You will be watching a TED talk by computer scientist Yejin Choi on the topic of common sense and artificial intelligence. As artificial intelligence systems like chatbots continue to advance, there is much discussion around whether they have the kind of basic common sense that humans acquire just by living in the world.
In this 14-minute video, Dr. Choi shares thought-provoking examples that show gaps in AI’s common sense today. She argues that while neural network models are very impressive in some ways, simply scaling them up cannot impart true understanding of everyday physical and social concepts. Her team is exploring new methods like knowledge graphs to teach AI systems.
Watch: Why AI Is Incredibly Smart and Shockingly Stupid | Yejin Choi | TED
As you watch, consider the following questions:
- What examples stood out to you of AI systems lacking common sense? Did any make you laugh?
- Do you agree that today’s AI is missing this human-like common sense? Why or why not?
- How convinced are you by Dr. Choi’s arguments against simply “scaling up” neural networks indefinitely? Can you think of counterarguments?
Stop and Reflect:
Reflect on the concept of “common sense” that Yejin Choi discusses in her talk. Take 10-15 minutes to consider some or all of these questions. Think about how Choi’s ideas connect with your own familiarity with AI and computers.
- Think of times in your own life when you used basic real-world understanding or “common sense” to solve problems. For example, knowing not to touch a hot stove or when to take an umbrella outside.

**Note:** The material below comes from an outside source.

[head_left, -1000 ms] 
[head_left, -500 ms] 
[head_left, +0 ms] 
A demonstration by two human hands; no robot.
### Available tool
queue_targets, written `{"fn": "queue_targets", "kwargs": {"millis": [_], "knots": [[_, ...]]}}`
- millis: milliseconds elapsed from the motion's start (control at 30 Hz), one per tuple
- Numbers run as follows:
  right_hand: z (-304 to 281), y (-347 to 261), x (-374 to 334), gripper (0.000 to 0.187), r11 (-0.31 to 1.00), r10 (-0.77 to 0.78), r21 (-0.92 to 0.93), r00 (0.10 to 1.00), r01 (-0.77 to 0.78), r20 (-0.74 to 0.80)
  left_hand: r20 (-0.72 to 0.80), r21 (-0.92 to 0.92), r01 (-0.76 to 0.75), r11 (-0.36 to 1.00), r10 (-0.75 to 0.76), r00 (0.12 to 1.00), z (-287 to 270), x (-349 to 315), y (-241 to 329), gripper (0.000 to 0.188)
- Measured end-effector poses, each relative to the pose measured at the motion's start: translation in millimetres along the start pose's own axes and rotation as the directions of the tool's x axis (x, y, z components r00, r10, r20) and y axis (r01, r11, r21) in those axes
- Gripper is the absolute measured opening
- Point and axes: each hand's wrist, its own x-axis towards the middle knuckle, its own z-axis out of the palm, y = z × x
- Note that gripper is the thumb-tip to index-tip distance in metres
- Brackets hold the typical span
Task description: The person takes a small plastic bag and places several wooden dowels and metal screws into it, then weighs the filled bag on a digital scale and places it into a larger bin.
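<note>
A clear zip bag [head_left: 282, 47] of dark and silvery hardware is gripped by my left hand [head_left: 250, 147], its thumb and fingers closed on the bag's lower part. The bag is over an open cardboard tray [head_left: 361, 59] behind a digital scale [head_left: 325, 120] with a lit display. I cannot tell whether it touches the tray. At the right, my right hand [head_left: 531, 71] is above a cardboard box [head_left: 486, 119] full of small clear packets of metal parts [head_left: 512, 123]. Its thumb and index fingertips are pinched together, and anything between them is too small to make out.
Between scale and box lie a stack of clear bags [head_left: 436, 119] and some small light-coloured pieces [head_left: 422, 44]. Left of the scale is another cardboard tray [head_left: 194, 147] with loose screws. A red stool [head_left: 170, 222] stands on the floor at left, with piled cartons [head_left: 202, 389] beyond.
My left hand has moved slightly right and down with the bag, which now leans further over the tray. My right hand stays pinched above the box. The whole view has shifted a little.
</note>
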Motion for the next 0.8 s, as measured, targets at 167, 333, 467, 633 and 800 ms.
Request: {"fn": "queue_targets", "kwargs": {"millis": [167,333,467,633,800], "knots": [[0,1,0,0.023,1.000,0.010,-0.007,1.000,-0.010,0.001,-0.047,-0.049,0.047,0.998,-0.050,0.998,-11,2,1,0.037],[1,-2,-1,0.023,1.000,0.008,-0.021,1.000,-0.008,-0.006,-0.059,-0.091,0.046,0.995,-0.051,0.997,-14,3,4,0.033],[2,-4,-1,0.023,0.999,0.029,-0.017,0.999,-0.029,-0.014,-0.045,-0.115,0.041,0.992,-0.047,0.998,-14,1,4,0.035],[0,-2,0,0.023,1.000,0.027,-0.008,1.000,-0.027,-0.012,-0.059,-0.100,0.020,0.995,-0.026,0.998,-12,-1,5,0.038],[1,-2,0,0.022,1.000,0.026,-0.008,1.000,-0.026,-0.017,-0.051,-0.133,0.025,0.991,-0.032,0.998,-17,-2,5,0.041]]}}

- Do you think AI systems today lack this kind of everyday common sense? Why or why not? Can you think of examples of AI systems making silly mistakes that show a lack of common sense?
- Choi says that just giving AI systems more data and computing power is not enough for true common sense. Do you find this argument convincing? Could other methods like having people create knowledge graphs or diagrams to teach AI systems be helpful?
- Should people be closely involved in developing and monitoring AI systems to make them safer and fairer? Or can this be left completely up to algorithms? What do you see as the pros and cons?